The New York Post describes the women’s claims as referring to “inappropriate relationships”; certainly, many people would regard with suspicion a grown man who seeks out very young dating partners, as being either an ephebophile or as someone who wants to dominate in a relationship by using their greater worldly experience. This context does not prove that Moore engineered a liaison with a 14-year-old, but it does make the story more plausible.

The Washington Post also has testimony that appears to confirm that Corfman’s claim is not new or opportunistic:

Two of Corfman’s childhood friends say she told them at the time that she was seeing an older man, and one says Corfman identified the man as Moore. [Nancy] Wells says her daughter told her about the encounter more than a decade later, as Moore was becoming more prominent as a local judge.

Since publication, a man named Mike Ortiz has also come forward to say that he dated Corfman “around 2009”, and that she told him the same story at the time.

Moore and his supporters (and there do not appear to be any vocal sceptics who are not supporters) have raised various points in response.
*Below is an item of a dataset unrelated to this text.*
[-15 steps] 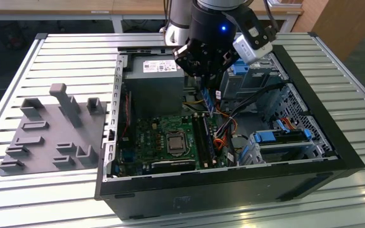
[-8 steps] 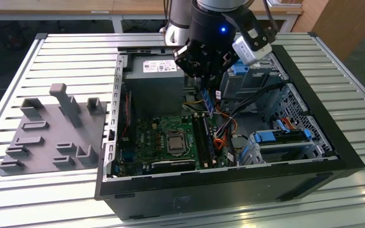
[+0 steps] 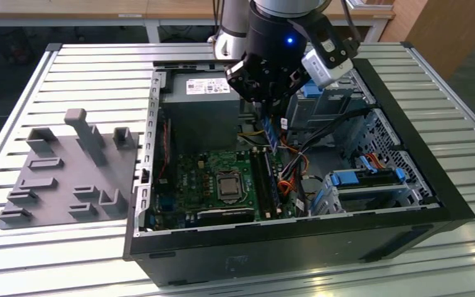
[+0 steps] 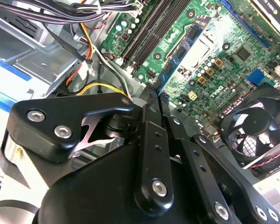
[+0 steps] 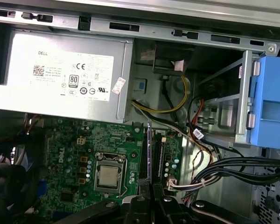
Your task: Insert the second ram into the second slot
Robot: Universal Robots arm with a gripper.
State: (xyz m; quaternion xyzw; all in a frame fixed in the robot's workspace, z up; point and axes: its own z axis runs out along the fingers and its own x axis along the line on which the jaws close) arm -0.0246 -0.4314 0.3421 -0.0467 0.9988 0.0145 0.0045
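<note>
In the exterior view my gripper (image 3: 272, 124) hangs inside the open computer case (image 3: 435, 185), above the green motherboard (image 3: 196, 179). It is shut on the second ram (image 3: 271, 137), a thin blue-green strip held on edge and pointing down toward the long dark memory slots (image 3: 264, 182) to the right of the processor socket. In the second wrist view the black fingers (image 4: 149, 135) pinch the ram (image 4: 177, 58), which reaches over the board beside the slots (image 4: 149, 32). In the first wrist view the ram (image 5: 148, 154) shows edge-on, in line with the slots (image 5: 157, 156), still above them.
A grey power supply (image 3: 200, 105) fills the case's far end. Bundled cables (image 3: 295, 164) run beside the slots. Blue drive brackets (image 3: 370, 178) sit at the exterior view's right. A black fan (image 4: 256, 121) stands by the board. A grey fixture tray (image 3: 72, 173) lies left of the case.
</note>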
Moore has been a public figure for a long time – how could such an allegation not have come to light before now? The suggestion is that this a political hit-job, orchestrated either by the Democrats or by “Establishment” Republicans opposed to Moore. However, one of the reporters on the story, Beth Reinhard, has told CNN that they found the story independently:

We didn’t have any contact with the Democratic Party while we were reporting the story, and this story did not fall into our laps or our inbox. A Washington Post reporter was in Alabama doing some reporting on Roy Moore’s supporters when these rumors were emerging that he had had relationships with teenage girls. Two of us spent weeks in Alabama pursuing these leads that we got, and as we say in the story, none of the women were eager to go public. They were all off the record when we first spoke to them, and it took multiple interviews before they agreed to speak publicly because in the end they felt like they needed to do it. But they did not seek out this attention.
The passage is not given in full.